**Required work:** An exact restatement of the data is required, with the images omitted.

**Recorded information:**
= = = = = = =
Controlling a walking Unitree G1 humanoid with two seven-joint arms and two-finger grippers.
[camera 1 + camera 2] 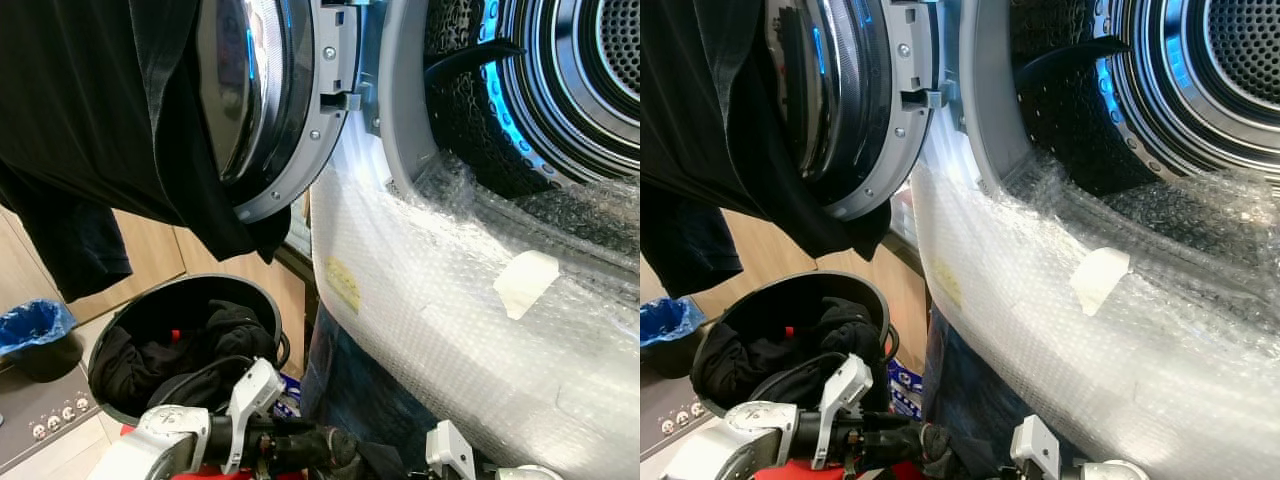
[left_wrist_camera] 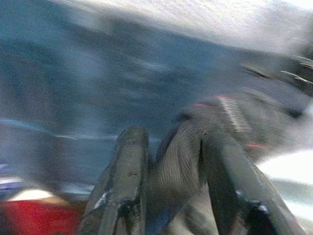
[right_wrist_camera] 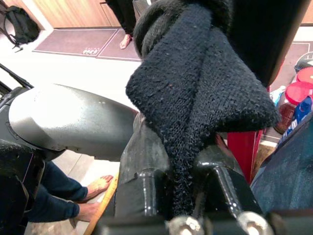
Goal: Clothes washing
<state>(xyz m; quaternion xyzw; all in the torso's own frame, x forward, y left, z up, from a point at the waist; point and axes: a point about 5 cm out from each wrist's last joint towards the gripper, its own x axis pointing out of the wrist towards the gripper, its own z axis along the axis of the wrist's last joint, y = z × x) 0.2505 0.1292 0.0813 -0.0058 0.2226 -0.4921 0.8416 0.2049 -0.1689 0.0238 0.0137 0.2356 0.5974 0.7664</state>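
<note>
The washing machine's drum (image 1: 560, 80) stands open at the upper right, its round door (image 1: 270, 100) swung out to the left. A large black garment (image 1: 90, 130) hangs across the door. Below it a black basket (image 1: 130, 330) holds dark clothes (image 1: 200, 345). My left gripper (image 1: 335, 448) is low, between the basket and the machine front; in the left wrist view, which is blurred, its fingers (image 2: 129, 176) are shut on a grey ribbed cloth (image 2: 178, 161). My right arm (image 1: 450, 452) is at the bottom edge. My right gripper (image 3: 181, 161) is shut on a black knitted cloth (image 3: 195, 93).
Bubble wrap (image 1: 450, 330) with a taped patch (image 1: 525, 280) covers the machine's front below the drum. A blue-lined bin (image 1: 38, 335) and a power strip (image 1: 55, 418) sit on the floor to the left. A person's bare feet (image 3: 95, 188) are close under my right arm.
</note>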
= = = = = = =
**Result below:**
Controlling a walking Unitree G1 humanoid with two seven-joint arms and two-finger grippers.
[camera 1 + camera 2] 
[left_wrist_camera] 
[right_wrist_camera] 
Goal: Clothes washing
<state>(xyz m; quaternion xyzw; all in the torso's own frame, x forward, y left, z up, from a point at the waist; point and axes: a point about 5 cm out from each wrist's last joint towards the gripper, its own x axis pointing out of the wrist towards the gripper, its own z axis along the axis of the wrist's last joint, y = z × x) 0.2505 0.1292 0.0813 -0.0058 0.2226 -0.4921 0.8416 0.2049 -0.1689 0.0238 0.0137 0.2356 0.5974 0.7664</state>
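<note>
The washing machine's drum (image 1: 560, 80) stands open at the upper right, its round door (image 1: 270, 100) swung out to the left. A large black garment (image 1: 90, 130) hangs across the door. Below it a black basket (image 1: 130, 330) holds dark clothes (image 1: 200, 345). My left gripper (image 1: 335, 448) is low, between the basket and the machine front; in the left wrist view, which is blurred, its fingers (image 2: 129, 176) are shut on a grey ribbed cloth (image 2: 178, 161). My right arm (image 1: 450, 452) is at the bottom edge. My right gripper (image 3: 181, 161) is shut on a black knitted cloth (image 3: 195, 93).
Bubble wrap (image 1: 450, 330) with a taped patch (image 1: 525, 280) covers the machine's front below the drum. A blue-lined bin (image 1: 38, 335) and a power strip (image 1: 55, 418) sit on the floor to the left. A person's bare feet (image 3: 95, 188) are close under my right arm.
</note>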

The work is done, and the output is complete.